Fig. 30.1 In piriformis syndrome, the sciatic nerve is either sandwiched between the piriformis muscle and the ischiofemoral ligament or, less commonly, adherent to the ventral surface of the piriformis muscle or the dorsal aspect of the obturator internus.

Approximately 3–4% of cases include variations involving the posterior tibial and peroneal components uniting below the piriformis muscle with or without a communicating nerve. Also included in this grouping is a variation in which the two divisions are united within the pelvis, separate at the piriformis level and reunite; effectively surrounding the muscle (Sunderland, 1868; Beaton and Anson, 1937; Sridhara and Izzo, 1985; Fishman and Zybert, 1992; Sharma et al., 2010) (Fig. 30.2). In rare cases in which the muscle is divided, a small fibrous band penetrates the nerve. This can easily result in sciatic pathology at the level of the piriformis muscle.

Fig. 30.2 In 10–30% of unselected cadavers, fibers of the posterior tibial and peroneal nerves never unite to form the sciatic nerve. In approximately half of these cases, one or both nerves pass through or above the piriformis muscle. (Reproduced with permission from Travell, JG and Simons, DG. Myofascial Pain and Dysfunction: The Trigger Point Manual, Volume 2, 2nd edn. Philadelphia, PA: Williams & Wilkins; 1998, p. 186.)

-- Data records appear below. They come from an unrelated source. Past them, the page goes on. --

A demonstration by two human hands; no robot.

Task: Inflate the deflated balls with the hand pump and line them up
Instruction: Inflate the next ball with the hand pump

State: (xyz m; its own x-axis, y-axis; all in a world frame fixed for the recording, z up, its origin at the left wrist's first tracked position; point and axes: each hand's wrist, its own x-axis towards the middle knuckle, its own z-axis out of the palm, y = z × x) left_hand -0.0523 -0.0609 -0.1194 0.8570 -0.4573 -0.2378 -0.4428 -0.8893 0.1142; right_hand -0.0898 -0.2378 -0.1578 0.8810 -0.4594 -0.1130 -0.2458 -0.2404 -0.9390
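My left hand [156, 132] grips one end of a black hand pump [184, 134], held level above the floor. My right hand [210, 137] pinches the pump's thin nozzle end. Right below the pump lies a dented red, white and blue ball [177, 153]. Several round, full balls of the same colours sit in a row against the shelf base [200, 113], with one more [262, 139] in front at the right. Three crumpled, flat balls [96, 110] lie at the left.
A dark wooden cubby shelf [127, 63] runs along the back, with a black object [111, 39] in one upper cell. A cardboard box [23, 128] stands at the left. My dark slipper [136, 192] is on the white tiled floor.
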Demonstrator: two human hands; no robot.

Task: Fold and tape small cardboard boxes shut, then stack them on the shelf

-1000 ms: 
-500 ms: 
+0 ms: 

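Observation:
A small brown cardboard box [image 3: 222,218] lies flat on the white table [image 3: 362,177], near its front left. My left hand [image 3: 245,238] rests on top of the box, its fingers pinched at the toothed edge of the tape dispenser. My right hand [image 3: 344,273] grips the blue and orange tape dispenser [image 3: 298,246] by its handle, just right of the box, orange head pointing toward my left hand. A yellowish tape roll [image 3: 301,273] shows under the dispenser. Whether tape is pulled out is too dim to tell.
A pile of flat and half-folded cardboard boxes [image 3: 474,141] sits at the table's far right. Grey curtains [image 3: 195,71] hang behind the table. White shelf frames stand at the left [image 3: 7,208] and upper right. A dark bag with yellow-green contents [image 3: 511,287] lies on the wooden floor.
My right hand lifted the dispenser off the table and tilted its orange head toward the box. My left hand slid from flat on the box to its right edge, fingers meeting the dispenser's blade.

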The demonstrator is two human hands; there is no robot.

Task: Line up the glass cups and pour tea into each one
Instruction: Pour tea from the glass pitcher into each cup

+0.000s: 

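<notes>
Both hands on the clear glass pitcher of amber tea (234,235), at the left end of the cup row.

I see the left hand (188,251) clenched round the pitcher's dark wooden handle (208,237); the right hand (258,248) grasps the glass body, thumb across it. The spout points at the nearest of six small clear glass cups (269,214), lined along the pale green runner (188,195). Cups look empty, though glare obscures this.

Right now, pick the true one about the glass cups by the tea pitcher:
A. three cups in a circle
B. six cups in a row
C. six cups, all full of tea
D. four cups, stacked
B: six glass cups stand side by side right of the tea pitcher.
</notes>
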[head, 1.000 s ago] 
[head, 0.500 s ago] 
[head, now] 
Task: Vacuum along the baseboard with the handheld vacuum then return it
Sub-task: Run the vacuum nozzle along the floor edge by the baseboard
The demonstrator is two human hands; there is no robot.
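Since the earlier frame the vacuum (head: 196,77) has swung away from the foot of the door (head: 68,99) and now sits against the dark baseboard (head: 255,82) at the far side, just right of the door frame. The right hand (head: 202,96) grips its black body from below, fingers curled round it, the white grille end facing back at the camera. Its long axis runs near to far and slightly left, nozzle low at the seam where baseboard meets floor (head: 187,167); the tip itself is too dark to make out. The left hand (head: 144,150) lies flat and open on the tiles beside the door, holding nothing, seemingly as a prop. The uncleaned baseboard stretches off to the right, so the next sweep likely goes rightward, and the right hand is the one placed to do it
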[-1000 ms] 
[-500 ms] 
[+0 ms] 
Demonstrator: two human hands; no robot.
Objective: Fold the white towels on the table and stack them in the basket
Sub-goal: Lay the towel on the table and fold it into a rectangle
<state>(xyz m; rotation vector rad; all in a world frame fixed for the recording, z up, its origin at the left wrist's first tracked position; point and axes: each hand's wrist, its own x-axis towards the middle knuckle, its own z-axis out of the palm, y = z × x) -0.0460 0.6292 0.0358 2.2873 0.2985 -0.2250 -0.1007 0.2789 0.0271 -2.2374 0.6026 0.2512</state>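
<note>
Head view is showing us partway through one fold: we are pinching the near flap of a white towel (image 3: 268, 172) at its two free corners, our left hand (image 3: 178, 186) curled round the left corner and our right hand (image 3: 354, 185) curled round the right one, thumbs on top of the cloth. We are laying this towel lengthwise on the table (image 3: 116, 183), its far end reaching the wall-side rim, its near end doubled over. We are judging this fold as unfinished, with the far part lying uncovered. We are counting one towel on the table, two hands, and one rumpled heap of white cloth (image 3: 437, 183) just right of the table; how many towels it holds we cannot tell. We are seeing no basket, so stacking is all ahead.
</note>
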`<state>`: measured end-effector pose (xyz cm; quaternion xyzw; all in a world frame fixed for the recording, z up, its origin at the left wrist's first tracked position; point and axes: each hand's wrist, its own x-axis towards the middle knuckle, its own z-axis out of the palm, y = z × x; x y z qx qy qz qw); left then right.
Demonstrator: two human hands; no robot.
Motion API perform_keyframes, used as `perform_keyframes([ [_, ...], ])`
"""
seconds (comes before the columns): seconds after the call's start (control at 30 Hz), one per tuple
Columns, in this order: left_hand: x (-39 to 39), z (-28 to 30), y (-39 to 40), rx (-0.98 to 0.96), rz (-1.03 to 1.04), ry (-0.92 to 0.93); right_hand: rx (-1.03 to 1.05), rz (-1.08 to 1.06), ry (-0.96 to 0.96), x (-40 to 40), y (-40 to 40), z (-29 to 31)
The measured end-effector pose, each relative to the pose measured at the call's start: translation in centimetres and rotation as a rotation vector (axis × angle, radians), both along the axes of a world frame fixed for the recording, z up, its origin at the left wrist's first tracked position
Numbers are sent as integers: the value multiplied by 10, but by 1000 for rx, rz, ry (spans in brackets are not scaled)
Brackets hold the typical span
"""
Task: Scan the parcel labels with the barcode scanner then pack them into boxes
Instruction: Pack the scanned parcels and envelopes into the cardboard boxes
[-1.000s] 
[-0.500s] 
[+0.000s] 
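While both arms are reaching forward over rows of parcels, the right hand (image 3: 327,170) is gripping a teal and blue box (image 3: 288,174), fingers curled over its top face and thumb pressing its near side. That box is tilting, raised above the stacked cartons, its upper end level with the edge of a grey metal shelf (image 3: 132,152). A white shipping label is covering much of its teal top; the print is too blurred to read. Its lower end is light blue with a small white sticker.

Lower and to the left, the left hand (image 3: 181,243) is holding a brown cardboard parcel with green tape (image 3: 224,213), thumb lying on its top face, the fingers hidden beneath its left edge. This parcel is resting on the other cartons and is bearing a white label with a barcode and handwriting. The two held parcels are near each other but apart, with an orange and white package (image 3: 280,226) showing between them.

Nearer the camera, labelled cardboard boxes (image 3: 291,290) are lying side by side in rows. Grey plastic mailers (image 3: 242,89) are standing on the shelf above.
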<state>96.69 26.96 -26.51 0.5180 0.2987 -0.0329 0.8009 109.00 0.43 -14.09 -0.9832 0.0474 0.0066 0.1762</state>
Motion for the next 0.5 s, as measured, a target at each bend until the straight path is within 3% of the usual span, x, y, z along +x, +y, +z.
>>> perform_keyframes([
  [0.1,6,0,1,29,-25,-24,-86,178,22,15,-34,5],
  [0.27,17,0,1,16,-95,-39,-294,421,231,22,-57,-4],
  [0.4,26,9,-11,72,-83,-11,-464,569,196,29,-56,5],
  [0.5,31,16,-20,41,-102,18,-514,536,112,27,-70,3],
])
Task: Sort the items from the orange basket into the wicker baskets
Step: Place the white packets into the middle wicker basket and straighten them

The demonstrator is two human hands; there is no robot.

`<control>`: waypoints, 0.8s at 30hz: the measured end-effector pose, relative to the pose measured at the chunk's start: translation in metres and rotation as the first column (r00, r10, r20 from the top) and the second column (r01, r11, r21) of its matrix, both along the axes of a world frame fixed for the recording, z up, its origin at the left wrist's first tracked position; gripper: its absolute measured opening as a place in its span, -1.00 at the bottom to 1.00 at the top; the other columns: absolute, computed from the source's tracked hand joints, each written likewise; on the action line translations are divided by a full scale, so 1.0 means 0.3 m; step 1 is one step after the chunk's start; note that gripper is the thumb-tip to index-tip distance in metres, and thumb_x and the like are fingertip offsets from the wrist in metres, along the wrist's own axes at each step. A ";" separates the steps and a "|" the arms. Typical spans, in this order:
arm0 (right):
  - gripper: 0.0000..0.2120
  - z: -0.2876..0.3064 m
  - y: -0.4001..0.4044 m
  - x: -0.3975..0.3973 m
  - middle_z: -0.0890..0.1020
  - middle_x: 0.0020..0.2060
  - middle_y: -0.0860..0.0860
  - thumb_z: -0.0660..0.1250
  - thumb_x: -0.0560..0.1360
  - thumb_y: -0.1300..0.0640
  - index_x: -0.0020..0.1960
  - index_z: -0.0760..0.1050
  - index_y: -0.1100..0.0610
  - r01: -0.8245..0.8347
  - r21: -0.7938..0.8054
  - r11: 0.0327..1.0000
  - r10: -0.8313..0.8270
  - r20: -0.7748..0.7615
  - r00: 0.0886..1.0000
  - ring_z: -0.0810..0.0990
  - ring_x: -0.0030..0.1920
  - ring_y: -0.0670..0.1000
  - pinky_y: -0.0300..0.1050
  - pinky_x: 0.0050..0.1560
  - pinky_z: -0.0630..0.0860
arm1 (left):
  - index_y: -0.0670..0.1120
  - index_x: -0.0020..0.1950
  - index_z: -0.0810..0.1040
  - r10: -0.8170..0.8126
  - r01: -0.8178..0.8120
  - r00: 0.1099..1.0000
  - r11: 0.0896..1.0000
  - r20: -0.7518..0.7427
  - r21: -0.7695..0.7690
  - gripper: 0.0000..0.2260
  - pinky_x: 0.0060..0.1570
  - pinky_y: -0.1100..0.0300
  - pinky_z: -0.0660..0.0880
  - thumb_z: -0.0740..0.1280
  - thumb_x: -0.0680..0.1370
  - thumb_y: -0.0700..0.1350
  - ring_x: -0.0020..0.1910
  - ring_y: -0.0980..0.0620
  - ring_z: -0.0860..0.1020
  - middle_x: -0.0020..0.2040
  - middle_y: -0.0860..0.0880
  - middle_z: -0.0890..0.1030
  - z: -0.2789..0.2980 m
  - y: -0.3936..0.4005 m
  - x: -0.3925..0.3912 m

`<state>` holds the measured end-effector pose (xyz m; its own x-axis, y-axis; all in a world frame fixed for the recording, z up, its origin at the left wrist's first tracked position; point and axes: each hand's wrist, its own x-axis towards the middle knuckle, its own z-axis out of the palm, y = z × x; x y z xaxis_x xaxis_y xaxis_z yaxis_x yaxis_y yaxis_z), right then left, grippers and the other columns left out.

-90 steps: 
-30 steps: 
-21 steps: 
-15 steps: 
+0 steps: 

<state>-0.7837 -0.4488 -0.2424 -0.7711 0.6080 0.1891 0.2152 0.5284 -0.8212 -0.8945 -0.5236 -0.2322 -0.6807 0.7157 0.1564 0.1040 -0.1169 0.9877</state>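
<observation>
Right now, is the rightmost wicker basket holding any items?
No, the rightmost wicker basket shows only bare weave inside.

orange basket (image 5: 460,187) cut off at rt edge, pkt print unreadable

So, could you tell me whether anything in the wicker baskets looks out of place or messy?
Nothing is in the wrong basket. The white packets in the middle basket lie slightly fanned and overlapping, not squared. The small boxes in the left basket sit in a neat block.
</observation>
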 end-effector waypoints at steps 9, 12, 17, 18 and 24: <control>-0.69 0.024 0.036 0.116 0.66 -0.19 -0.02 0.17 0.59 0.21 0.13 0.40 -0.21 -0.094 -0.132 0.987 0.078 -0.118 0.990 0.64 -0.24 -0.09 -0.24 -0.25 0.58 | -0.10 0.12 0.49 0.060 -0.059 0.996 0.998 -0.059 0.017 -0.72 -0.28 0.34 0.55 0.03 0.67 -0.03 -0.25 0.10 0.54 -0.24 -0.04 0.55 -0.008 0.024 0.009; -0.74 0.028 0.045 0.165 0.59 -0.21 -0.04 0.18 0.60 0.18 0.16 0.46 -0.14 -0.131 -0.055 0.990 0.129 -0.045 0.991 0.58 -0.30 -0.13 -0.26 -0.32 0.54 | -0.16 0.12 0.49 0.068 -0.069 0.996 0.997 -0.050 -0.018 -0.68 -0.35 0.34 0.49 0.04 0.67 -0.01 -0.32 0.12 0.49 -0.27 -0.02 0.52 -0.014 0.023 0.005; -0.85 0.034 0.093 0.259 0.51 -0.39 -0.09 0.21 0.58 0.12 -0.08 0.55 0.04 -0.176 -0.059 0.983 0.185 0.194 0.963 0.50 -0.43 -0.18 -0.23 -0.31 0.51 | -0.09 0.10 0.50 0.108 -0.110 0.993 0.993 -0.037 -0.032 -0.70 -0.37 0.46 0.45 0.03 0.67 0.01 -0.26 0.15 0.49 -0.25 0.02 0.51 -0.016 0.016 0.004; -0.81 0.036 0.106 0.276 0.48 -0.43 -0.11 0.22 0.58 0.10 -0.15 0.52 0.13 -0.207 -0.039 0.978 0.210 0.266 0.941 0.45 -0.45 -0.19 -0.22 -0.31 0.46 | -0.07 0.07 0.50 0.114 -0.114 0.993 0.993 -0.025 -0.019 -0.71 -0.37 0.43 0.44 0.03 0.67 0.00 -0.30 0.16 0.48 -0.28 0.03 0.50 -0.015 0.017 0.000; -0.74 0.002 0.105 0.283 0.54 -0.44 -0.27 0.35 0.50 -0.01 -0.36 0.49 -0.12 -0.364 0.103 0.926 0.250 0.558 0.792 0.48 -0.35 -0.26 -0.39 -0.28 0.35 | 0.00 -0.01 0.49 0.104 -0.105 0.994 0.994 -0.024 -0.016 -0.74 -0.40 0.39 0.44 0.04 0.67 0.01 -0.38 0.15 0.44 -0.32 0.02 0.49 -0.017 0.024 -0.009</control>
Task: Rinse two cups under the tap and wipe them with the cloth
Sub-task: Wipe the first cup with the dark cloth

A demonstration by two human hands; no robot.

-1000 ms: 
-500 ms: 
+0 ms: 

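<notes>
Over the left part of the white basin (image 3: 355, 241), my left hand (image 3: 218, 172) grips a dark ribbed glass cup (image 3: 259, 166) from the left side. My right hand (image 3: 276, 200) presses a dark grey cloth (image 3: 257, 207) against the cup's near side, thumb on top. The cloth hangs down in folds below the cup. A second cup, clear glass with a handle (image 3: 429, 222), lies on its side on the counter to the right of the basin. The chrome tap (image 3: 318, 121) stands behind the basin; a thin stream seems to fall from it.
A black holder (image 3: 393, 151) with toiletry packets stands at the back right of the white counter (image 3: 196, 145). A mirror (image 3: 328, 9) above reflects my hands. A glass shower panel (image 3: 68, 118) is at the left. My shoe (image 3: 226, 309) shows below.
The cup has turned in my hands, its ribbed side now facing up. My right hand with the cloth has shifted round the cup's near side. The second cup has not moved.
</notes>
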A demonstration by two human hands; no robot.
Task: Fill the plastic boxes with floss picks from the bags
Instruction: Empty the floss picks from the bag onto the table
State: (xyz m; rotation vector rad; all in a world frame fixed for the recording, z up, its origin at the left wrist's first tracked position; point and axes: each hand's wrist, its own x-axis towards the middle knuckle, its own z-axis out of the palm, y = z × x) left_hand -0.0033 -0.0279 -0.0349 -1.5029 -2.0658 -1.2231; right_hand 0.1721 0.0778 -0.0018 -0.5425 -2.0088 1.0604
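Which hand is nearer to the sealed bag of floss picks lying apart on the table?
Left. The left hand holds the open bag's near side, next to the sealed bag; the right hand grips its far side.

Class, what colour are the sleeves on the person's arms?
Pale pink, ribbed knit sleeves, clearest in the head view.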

A common opinion about the pathogenesis of piriformis syndrome is that any and all of these anomalies are responsible for it (Sharma et al., 2010). However, the facts do not support this. Cadaveric studies show that anomalous passage of the sciatic nerve and the piriformis, when it occurs, is overwhelmingly bilateral (Sunderland, 1868; Beaton and Anson, 1937; Sridhara and Izzo, 1985; Fishman and Zybert, 1992; Sharma et al., 2010). Yet in our experience of 17 000 patients, the syndrome is unilateral 90% of the time it is encountered. Further, surgical reports confirm an anomalous sciatic–piriformis relationship approximately 15% of the time, the same proportion found in cadaveric studies of the general population (Fishman and Ardman, 1997). Understanding these anatomical variations is important in treating the disorder, but they do not inevitably cause it. Far from it. Tension or pressure of the muscle on the nerve causes the syndrome, but it does not appear that these anomalous nerve/muscle variations are consistently responsible for that pressure.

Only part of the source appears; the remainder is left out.